▶ **PROMPT**: Your task is to transcribe the entries below exactly, from their first line down to the line containing "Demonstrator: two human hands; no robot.", and to stop there.

(Dataset excerpts)
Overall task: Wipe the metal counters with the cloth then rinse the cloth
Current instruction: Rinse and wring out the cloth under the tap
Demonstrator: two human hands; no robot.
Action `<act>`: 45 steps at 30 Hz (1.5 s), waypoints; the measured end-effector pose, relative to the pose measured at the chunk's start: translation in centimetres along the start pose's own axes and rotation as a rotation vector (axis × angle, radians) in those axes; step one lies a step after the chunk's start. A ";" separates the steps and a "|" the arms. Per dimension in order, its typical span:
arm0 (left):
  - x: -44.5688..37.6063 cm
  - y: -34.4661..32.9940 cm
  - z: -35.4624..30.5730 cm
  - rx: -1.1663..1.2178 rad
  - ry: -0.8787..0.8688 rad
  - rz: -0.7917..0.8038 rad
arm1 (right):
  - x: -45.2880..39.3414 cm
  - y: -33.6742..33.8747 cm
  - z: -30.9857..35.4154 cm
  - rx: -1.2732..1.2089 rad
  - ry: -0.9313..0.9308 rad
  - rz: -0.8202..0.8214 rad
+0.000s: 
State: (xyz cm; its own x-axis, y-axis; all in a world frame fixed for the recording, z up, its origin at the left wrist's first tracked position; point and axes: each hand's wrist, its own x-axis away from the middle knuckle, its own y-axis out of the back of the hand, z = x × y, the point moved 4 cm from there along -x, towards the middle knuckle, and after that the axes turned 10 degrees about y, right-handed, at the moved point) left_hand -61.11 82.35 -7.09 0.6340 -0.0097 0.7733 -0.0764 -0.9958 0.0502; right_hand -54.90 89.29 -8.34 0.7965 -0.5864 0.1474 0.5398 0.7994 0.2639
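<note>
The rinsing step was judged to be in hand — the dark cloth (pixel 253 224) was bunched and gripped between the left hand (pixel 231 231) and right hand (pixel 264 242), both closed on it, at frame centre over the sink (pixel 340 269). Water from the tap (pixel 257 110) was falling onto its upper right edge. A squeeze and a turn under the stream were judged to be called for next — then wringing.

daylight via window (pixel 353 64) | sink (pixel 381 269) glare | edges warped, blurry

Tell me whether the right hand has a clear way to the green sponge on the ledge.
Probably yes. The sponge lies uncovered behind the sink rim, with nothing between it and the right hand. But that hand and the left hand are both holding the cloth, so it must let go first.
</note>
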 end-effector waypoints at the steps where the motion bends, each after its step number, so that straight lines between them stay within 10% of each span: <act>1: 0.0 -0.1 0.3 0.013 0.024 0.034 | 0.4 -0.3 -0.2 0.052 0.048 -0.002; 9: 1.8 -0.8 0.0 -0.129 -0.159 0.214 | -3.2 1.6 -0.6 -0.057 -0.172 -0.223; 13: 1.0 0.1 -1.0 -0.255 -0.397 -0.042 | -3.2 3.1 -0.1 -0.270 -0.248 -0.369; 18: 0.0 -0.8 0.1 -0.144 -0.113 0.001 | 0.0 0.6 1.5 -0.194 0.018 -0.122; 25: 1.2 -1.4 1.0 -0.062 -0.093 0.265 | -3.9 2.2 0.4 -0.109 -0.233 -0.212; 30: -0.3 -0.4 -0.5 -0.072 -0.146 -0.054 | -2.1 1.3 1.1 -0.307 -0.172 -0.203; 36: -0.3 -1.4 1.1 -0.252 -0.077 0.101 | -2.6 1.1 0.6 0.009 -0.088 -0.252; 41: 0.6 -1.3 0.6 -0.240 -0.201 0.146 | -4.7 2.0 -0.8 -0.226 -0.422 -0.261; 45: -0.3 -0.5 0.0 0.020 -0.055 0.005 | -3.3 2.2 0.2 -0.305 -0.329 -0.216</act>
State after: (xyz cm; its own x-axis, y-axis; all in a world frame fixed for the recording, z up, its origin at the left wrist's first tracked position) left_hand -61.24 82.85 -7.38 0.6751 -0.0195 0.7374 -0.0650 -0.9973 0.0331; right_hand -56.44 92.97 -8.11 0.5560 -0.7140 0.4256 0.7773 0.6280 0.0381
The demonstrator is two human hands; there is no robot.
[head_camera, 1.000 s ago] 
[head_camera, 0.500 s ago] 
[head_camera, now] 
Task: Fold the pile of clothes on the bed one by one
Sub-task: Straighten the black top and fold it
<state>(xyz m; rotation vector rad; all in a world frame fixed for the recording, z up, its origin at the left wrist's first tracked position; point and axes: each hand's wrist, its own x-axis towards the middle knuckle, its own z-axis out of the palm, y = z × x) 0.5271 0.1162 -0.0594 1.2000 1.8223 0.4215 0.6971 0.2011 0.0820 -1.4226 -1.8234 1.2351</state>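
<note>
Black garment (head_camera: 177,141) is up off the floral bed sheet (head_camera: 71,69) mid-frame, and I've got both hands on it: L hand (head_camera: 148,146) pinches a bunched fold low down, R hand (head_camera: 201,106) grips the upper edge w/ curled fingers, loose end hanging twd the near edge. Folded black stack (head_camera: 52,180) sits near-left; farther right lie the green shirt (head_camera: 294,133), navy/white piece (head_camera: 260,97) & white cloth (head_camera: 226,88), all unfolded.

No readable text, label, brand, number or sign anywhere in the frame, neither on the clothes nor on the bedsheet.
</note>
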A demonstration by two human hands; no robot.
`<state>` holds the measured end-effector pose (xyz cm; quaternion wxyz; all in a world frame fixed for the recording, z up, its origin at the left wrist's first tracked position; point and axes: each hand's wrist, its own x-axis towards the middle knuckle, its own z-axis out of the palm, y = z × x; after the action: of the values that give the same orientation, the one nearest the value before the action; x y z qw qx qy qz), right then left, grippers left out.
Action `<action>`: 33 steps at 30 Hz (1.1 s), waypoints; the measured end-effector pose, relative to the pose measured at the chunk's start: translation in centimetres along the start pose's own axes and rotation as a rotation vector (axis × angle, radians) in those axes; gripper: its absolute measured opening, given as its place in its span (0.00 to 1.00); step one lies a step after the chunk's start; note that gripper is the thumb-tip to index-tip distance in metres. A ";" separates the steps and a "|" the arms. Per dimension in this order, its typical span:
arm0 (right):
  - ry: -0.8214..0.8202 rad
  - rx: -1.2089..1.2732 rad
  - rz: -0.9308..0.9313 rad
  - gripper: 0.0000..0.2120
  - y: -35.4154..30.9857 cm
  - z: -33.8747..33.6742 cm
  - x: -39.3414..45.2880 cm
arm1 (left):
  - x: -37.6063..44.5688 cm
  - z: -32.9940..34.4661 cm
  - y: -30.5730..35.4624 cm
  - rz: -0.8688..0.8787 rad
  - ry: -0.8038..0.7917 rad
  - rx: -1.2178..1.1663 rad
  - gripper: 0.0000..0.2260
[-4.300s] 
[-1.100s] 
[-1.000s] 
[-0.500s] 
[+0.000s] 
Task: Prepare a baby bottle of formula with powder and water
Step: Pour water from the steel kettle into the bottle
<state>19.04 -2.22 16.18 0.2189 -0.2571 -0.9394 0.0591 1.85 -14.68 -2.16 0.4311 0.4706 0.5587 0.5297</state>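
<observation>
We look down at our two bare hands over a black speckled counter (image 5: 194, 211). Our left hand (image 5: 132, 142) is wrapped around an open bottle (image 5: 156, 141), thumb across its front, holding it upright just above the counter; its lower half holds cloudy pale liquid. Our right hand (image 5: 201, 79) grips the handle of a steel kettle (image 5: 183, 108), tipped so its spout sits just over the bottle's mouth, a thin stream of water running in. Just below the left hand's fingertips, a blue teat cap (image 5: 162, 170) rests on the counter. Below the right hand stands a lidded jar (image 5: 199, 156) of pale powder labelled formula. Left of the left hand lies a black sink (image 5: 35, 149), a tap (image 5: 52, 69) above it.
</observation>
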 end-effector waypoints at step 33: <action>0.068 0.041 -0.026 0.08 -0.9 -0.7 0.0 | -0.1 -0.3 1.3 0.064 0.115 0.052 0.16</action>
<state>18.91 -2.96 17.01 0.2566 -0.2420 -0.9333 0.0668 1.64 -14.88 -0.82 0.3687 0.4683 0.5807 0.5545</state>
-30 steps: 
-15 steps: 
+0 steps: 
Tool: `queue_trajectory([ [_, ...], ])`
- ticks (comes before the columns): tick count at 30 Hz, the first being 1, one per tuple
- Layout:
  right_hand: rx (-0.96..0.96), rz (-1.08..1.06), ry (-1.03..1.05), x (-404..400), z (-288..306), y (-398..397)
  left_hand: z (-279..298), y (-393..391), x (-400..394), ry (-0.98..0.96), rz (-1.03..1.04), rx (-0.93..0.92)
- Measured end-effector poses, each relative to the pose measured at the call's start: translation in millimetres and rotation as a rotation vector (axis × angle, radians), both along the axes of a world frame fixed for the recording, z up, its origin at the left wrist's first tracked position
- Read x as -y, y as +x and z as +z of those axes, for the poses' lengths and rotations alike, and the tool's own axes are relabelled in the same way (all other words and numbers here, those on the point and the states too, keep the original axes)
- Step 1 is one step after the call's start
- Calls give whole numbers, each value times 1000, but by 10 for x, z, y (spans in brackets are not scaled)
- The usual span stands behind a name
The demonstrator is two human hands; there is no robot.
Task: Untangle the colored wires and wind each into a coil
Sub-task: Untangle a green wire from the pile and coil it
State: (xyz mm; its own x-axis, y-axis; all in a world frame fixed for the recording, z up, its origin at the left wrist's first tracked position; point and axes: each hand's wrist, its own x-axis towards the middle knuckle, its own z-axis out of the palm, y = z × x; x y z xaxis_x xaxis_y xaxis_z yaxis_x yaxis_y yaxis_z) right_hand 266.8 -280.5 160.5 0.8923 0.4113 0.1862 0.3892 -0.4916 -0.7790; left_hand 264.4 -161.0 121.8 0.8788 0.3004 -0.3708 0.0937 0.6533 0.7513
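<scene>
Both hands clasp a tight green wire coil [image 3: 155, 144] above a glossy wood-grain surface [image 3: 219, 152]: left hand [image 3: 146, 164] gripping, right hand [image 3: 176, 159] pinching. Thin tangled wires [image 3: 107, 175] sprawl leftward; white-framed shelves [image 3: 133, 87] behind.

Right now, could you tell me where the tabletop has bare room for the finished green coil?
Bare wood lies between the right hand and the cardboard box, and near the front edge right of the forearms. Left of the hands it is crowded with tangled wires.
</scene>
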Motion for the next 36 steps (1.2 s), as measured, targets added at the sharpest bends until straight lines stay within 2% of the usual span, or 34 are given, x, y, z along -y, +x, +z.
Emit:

▶ **TASK RESPONSE**:
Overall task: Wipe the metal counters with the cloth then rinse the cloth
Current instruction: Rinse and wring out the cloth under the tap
Demonstrator: two human hands; no robot.

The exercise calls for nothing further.